Another approach would be to measure the ratio of the distance of the endpoints and length of the object. This ratio would be near 1 for lines and larger for curves and wiggly shapes.
If your images have angles, which you wish to separate from curves, you might inspect the directional gradient of your curves. Segment the shape, pick set of equidistant points from it and for each point, calculate the angle to the previous point and to the next point. If the difference of the angle is too high, you do not have a smooth curve, but some angled shape.

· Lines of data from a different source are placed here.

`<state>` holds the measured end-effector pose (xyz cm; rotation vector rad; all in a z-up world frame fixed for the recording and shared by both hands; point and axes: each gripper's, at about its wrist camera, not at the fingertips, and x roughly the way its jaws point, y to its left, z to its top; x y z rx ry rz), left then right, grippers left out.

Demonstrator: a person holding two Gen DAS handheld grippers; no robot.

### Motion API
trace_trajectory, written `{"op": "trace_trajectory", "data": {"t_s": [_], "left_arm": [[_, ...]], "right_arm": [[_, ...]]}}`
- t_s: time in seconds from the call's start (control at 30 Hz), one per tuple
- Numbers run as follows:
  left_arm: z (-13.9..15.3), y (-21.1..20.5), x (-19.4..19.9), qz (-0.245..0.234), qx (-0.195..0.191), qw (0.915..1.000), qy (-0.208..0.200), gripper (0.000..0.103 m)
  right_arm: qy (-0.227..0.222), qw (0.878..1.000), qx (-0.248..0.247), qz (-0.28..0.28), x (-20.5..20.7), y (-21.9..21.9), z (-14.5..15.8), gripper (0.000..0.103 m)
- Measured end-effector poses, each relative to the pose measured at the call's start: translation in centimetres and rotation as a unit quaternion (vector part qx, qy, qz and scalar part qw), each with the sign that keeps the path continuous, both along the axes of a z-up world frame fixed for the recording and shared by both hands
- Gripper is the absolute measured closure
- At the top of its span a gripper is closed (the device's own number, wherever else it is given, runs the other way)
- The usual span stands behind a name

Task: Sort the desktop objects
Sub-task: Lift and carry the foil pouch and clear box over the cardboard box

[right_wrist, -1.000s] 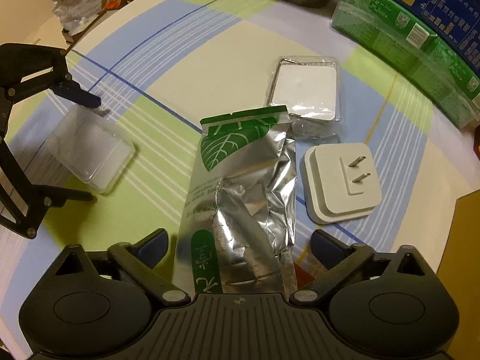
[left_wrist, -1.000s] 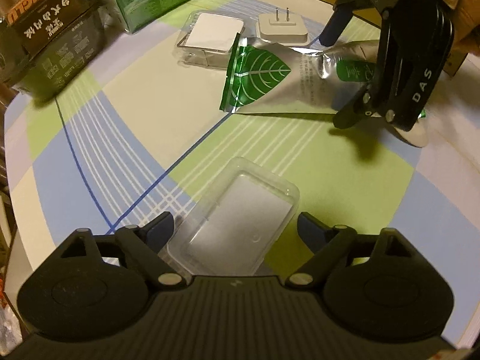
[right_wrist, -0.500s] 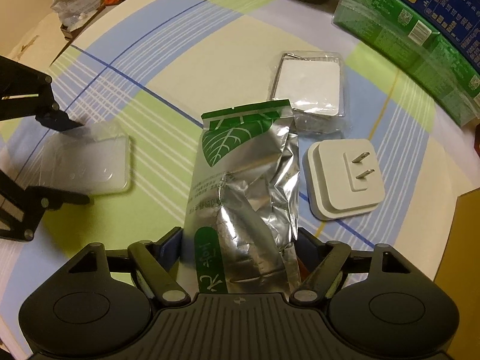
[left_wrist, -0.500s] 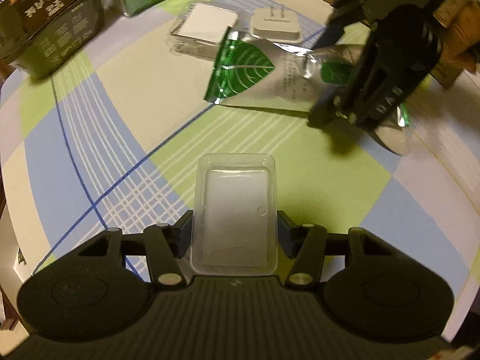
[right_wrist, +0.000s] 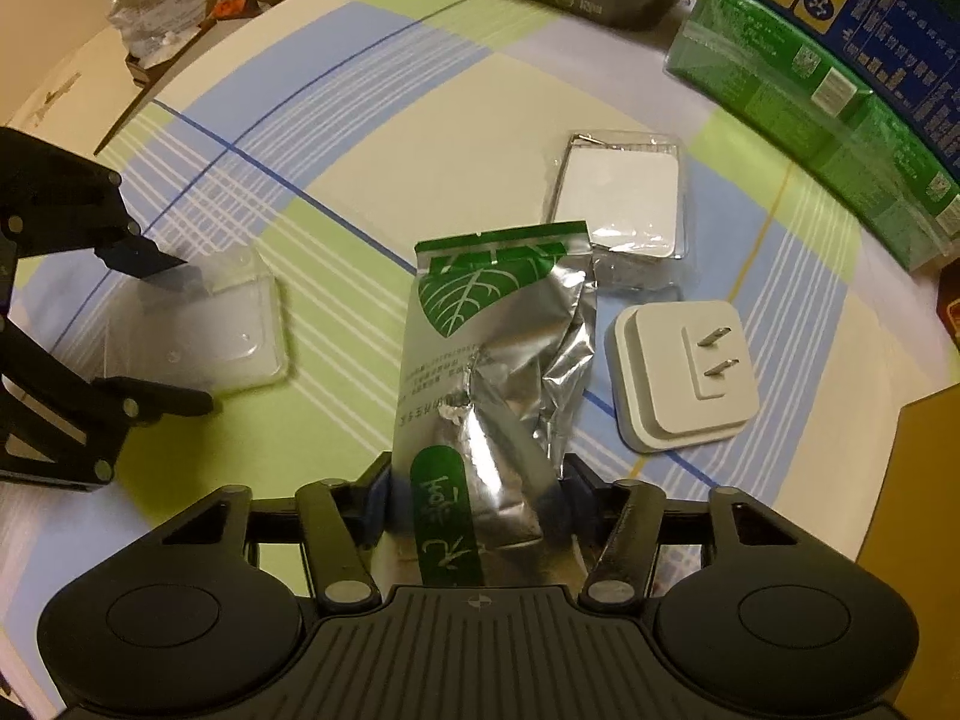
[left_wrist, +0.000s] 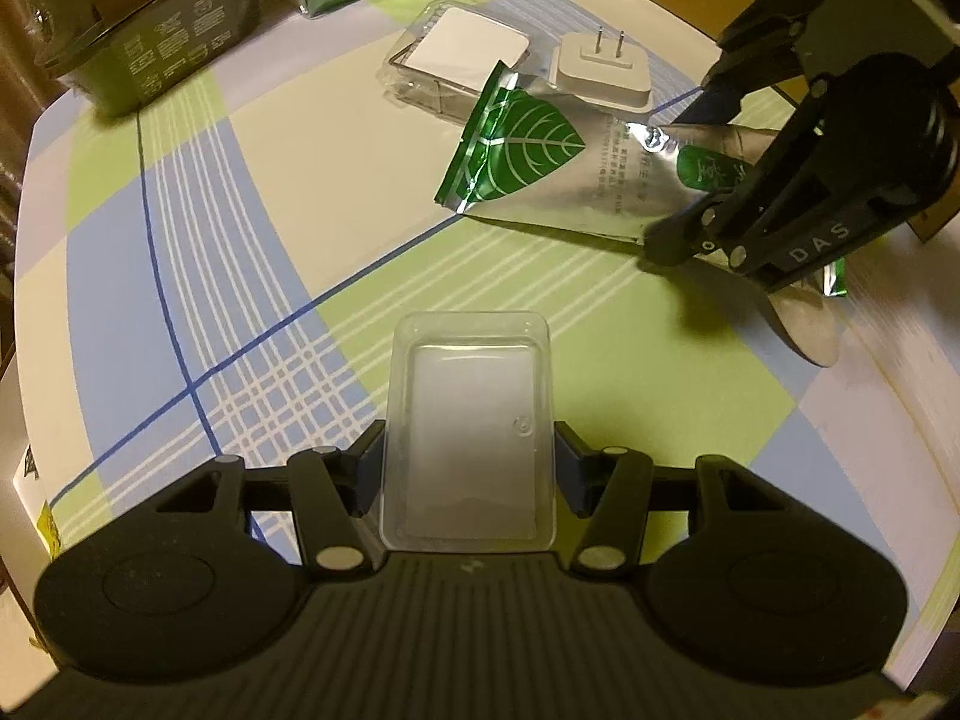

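Both grippers have closed since a second ago: the left gripper (left_wrist: 468,468), then spread wide around the clear plastic tray (left_wrist: 468,426), now pinches its long sides, and the tray has turned from askew to pointing straight ahead. The right gripper (right_wrist: 474,492), wide apart a second ago, is now clamped on the near end of the silver foil pouch (right_wrist: 498,360), squeezing it into creases.

From the left wrist view the tray lies low over the checked tabletop (left_wrist: 240,180); whether its underside touches the cloth cannot be told. Its near edge is hidden behind the gripper body. In the right wrist view the tray (right_wrist: 204,330) is faint, and one dark left fingertip (right_wrist: 144,258) covers its far corner.

The pouch, printed with a green leaf, stretches away from the right gripper with its far end resting beside the white plug adapter (right_wrist: 684,372) and overlapping a clear blister pack holding a white card (right_wrist: 624,198). Seen from the left wrist view, the pouch (left_wrist: 540,150) is partly blocked by the right gripper (left_wrist: 678,180), so the grip point itself is hidden there.

Green and blue boxes (right_wrist: 840,60) along the tabletop's far edge are cut off by the frame. A dark printed box (left_wrist: 156,18) is too dim to read. A crumpled bag (right_wrist: 162,0) off the tabletop is indistinct.
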<state>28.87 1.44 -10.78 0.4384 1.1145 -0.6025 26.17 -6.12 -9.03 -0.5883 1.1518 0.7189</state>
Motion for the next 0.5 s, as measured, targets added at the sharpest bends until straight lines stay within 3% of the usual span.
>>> {"op": "trace_trajectory", "data": {"t_s": [0.5], "left_arm": [[2.8, -0.5, -3.3, 0.046, -0.012, 0.9988, -0.013, 0.052]], "right_arm": [[-0.019, 0.999, 0.038, -0.005, -2.9, -1.4, 5.1, 0.052]]}}
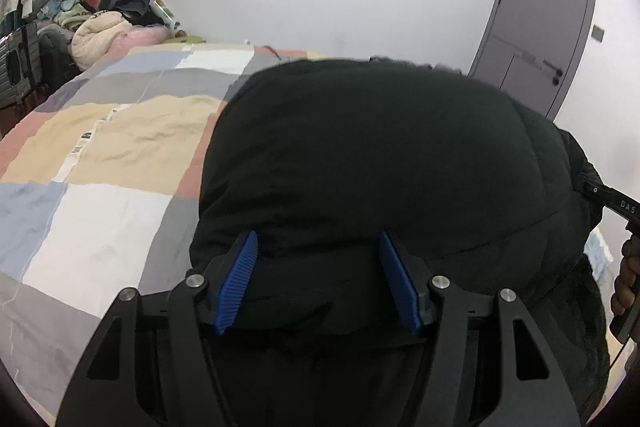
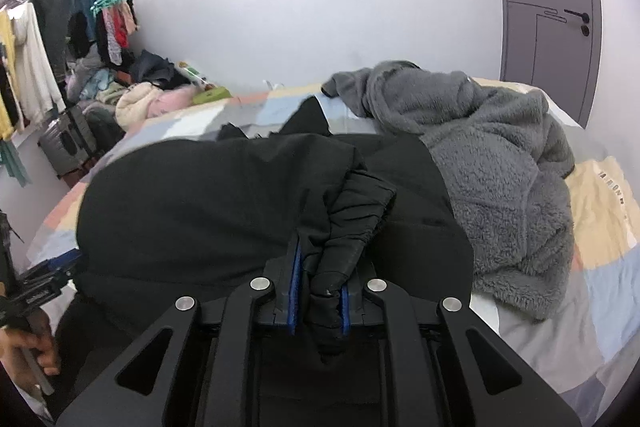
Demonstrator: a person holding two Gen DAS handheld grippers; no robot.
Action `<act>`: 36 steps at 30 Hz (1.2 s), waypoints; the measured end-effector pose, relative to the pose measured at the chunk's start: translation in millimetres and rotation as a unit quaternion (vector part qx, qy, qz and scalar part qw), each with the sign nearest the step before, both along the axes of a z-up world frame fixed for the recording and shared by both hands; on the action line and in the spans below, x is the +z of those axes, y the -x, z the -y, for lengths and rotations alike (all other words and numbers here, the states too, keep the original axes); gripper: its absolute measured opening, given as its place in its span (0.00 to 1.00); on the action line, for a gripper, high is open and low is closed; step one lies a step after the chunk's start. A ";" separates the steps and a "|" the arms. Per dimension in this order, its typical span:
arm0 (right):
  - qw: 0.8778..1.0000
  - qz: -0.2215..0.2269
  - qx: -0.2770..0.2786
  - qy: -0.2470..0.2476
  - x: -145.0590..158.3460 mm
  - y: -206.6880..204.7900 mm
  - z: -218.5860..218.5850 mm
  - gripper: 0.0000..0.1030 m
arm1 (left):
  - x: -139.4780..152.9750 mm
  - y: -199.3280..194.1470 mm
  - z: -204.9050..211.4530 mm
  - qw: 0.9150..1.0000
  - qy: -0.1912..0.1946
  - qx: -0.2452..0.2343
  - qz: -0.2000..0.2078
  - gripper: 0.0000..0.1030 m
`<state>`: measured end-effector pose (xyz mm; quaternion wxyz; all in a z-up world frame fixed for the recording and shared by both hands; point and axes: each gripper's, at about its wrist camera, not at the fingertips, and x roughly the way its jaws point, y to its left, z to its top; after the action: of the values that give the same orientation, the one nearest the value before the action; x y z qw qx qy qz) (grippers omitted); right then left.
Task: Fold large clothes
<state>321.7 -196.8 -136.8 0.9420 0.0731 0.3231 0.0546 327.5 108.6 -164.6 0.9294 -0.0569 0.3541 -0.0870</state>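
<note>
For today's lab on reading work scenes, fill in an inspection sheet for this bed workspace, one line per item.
Surface: bed with patchwork cover.
Job's things: black padded jacket, bulging.
Clutter: grey fleece garment beside it.
Grippers: left gripper pads straddle the jacket, not pressing; right gripper shut on a gathered jacket fold.
Cables: nothing seen.
Surroundings: grey door, clothes pile, hanging laundry.
</note>
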 end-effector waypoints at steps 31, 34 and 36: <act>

Possible difficulties in implementation include thick lines, which you can solve by skeleton transformation. For matlab implementation of skeleton and finding curve endpoints, see matlab image processing toolkit documentation
1) Read a book on Image Analysis
2) Scan for a black pixel, when found look for neighbouring pixels that are also black, store their location then make them white. This gets the points in one object and removes it from the image. Just keep repeating this till there are no remaining black pixels.
If you want to separate the curves from the straight lines try line fitting and then getting the coefficient of correlation. Similar algorithms are available for curves and the correlation tells you the closeness of the point to the idealised shape.
There is also another solution possible with the use of chain codes.
Understanding Freeman chain codes for OCR
The chain code basically assigns a value between 1-8(or 0 to 7) for each pixel saying at which pixel location in a 8-connected neighbourhood does your connected predecessor lie. Thus like mention in Hackworths suggestions one performs connected component labeling and then calculates the chain codes for each component curve. Look at the distribution and the gradient of the chain codes, one can distinguish easily between lines and curves. The problem with the method though is when we have osciallating curves, in which case the gradient is less useful and one depends on the clustering of the chain codes!
Im no computer vision expert, but i think that you could detect lines/curves in binary images relatively easy using some basic edge-detection algorithms (e.g. sobel filter).